Yang perlu diperhatikan adalah latihan tehnik selama ini sudah dikerjakan tetapi lupa kalau melatih atlet berpikir memecahkan masalahnya sendiri harus mendapat porsi dalam latihan. Misalnya dengan cara melemparkan masalah sehingga atlet akan berpikir sebelum mendapatkan jawabannya. Pembinanya hanya menggiring masalah tersebut sehingga atlet tersebut yang akan menjawab sendiri.
Begitu juga dalam latihan ada salah satu pukulan bolanya OUT. Tanyalah kepada anak tersebut kenapa bola out. Bukannya katakan GOBLOK. Biarlah dia menjawab.
Intinya dalam latihan diterapkan how to decide dalam setiap pukulan. Yaitu Decision making, itu yang terpenting. Atlet bukanlah robot tetapi biasa gunakan otaknya untuk membuat suatu keputusan didalam lapangan. Buatlah suatu dialog sehingga terjawab masalahnya sendiri. Saya hanya melihat ada kecendrungan atlet takut terhadap pelatihnya. Dan jangan lupa setiap atlet tentunya beda juga treatmentnya.
Sepengetahuan saya, cara melatih ada 3 macam style yaitu Command Style dimana pelatih membuat keputusan2 sendiri. Ada yangdisebut juga Submissive Style (gaya pasif) dan terakhir Cooperative Style.
Kalau Command style, peran atlet hanya mendengar danberi respons terhadap poerintah pelatih. Kalau Submissive style, pelatih buat keputusan sangat minim. Pelatih yang gunakan cara ini dapat dikatakan kurang mampu memberikan instruksi dan bimbingan dan terlalu malas untuk penuhi tanggung jawab dalam melatih akibat dari sangat kurang informasi tetang cara melatih. Untuk Coorporate Style, dalam mengambil keputusan, pelatih berbgai dengan atlet.

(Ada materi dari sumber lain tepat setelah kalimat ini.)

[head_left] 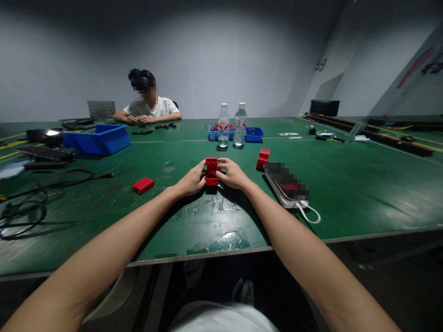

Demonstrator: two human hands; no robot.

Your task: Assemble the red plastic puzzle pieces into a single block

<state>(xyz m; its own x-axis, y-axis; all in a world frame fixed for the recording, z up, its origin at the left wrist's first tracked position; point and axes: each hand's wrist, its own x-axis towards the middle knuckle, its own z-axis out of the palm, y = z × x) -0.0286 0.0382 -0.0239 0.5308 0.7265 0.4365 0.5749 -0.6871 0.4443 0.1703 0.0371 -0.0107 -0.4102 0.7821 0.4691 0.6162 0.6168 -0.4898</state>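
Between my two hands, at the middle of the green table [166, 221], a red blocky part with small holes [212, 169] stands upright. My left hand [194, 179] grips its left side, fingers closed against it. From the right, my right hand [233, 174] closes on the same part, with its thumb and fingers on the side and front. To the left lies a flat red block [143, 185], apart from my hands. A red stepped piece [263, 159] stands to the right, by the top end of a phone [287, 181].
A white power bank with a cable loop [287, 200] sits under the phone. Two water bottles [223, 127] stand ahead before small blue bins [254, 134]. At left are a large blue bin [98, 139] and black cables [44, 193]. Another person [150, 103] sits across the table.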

Dari ketiga gaya ini, yang mana yang cocok diterapkan. Menurut pendapat saya, ketiga gaya bisa digunakan tergantung permasalahannya dan jika bisa mengkombinasikan ketiganya tentunya lebih baik. Tapi apakah bisa.? Tapi kalau hanya gunakan Submissive style saja, maka sudah tidak cocok . Sebaiknya jangan digunakan. Sedangkan Command Style sebenarnya dilakukan oleh pelatih pelatih lama. Bagi pelatih baru yang mantan petenis, akibat gaya ini digunakan oleh pelatih lama , tentunya akan menerpakna cara cara ini mengingat mengingat keberhasilannya sebagai atlet disebabkan gaya ini diterapkan oleh pelatihnya dulu kala. Dari luar kelihatannya gaya komando ini berhasil, tapi lupa kalau cara otoriter ini sangat melumpuhkan motivasi atlet, sehingga rasa FUN bermain tenis akan hilang sama sekali. Jaman sudah berubah demikian pula gaya melatih akan berubah. Bisa terjadi penolakan terutama oleh atlet muda ada kecendrungan meningkat.

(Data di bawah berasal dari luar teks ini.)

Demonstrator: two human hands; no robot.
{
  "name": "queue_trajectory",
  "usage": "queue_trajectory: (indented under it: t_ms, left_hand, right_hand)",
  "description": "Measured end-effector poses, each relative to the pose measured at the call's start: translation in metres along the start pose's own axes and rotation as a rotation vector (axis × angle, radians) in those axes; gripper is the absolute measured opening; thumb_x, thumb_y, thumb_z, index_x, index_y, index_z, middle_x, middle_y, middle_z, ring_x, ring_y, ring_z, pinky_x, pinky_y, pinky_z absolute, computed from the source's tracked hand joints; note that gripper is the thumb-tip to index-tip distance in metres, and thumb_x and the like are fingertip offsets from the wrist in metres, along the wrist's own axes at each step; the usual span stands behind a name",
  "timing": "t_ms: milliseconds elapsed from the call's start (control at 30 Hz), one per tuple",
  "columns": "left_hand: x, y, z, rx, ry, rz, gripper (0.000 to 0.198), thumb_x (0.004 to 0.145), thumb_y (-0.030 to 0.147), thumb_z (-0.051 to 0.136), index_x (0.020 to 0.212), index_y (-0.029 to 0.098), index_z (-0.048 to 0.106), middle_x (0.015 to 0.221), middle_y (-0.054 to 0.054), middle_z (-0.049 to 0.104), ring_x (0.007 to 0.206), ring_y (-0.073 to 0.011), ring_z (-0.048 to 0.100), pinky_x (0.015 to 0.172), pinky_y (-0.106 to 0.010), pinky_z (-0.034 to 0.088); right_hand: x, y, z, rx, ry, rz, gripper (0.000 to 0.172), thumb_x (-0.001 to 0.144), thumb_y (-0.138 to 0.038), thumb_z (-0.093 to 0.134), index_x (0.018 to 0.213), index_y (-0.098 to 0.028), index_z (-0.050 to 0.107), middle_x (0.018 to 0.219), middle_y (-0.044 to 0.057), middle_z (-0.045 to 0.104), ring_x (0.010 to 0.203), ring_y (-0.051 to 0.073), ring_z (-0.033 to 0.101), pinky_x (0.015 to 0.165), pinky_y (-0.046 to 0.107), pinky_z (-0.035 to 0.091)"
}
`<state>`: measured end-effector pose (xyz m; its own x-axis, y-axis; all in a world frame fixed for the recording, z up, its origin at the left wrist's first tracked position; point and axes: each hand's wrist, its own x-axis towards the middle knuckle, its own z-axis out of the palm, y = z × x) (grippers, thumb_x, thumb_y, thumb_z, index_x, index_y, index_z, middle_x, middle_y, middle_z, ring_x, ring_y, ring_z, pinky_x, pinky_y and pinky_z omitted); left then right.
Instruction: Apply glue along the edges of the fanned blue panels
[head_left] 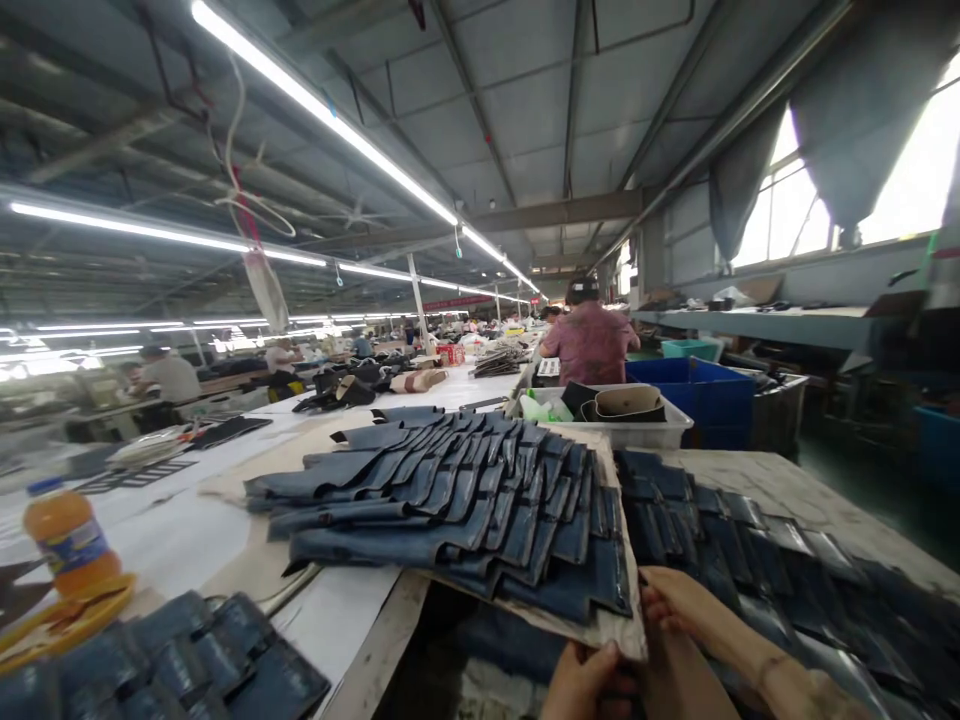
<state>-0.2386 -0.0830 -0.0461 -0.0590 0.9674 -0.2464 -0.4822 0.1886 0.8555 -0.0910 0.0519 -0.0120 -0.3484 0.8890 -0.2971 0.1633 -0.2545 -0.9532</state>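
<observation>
Many dark blue, leather-like pieces [450, 500] lie in overlapping rows on a beige cloth sheet [628, 635] in front of me. At the sheet's near right corner, my left hand [589, 682] is closed on the edge, thumb on top and its other fingers mostly out of sight. My right hand [671, 602] grips the right edge of the same sheet a little farther up, with fingers curled. More overlapping dark pieces [720, 540] lie on the surface to the right, partly behind my right forearm. Another group of blue pieces [187, 655] sits at the lower left.
An orange drink bottle [71, 540] stands on the left beside a yellow dish [112, 597]. Beyond the sheet are a white bin [652, 432], a blue bin [712, 400] and a person in a reddish shirt [589, 345]. A dark gap [442, 640] opens below the sheet's near edge.
</observation>
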Motion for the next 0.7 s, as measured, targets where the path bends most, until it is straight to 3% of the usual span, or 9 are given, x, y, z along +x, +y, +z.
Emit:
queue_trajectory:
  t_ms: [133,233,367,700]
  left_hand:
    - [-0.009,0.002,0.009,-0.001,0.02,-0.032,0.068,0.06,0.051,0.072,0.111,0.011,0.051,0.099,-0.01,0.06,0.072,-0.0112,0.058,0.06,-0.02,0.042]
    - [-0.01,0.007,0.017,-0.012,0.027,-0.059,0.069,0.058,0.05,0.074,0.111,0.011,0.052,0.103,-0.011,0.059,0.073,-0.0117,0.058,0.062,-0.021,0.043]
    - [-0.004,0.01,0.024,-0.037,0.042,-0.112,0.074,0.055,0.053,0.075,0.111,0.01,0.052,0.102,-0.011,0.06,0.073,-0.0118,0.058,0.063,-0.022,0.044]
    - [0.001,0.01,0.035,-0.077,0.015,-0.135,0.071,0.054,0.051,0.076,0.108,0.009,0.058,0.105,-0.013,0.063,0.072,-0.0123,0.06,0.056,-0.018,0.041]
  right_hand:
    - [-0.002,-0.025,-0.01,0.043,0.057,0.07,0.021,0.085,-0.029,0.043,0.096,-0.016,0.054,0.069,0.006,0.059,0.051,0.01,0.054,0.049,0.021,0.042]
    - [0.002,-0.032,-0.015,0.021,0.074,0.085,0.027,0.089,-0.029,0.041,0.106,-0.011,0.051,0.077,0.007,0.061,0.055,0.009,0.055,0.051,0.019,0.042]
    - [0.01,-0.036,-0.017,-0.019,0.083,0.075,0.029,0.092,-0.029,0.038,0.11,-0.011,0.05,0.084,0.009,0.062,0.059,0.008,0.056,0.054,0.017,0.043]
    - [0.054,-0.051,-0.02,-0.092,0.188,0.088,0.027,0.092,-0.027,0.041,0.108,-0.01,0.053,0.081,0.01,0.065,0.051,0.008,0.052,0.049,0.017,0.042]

Karena Command style memperlakukan atlet adalah robot, tidak mendidik atlet untuk berpikir. Andaikan tujuan Anda untuk Bantu atlet muda bertumbuh secara fisik, psikologi dan social melalui olahraga, begitu juga melatih atlet membuat keputusan sendiri, membuat atlet mandiri, maka Command Style sudah tidak cocok lagi.
Bagaimana dengan Cooporative Style? Intinya disini diciptakan 2 ways communications. Pelatih menghargai pendapat atlet. Ada yang berpikiran kalau cooperate style, pelatih meninggalkan tanggung jawab dengan membiarkan atlet melakukan kehendak sendiri. Ini pendapat yang keliru sekali, karena cooperative style pelatih tetap mempertahankan disiplin yang tinggi. Atlet belajar mengenal tujuan tujuan mereka sendiri dan tentunya harus berjuang mengejar tujuannya sendiri itu. Pelatih yang menggunakan Cooperative style harus bisa menerapkan secara individu.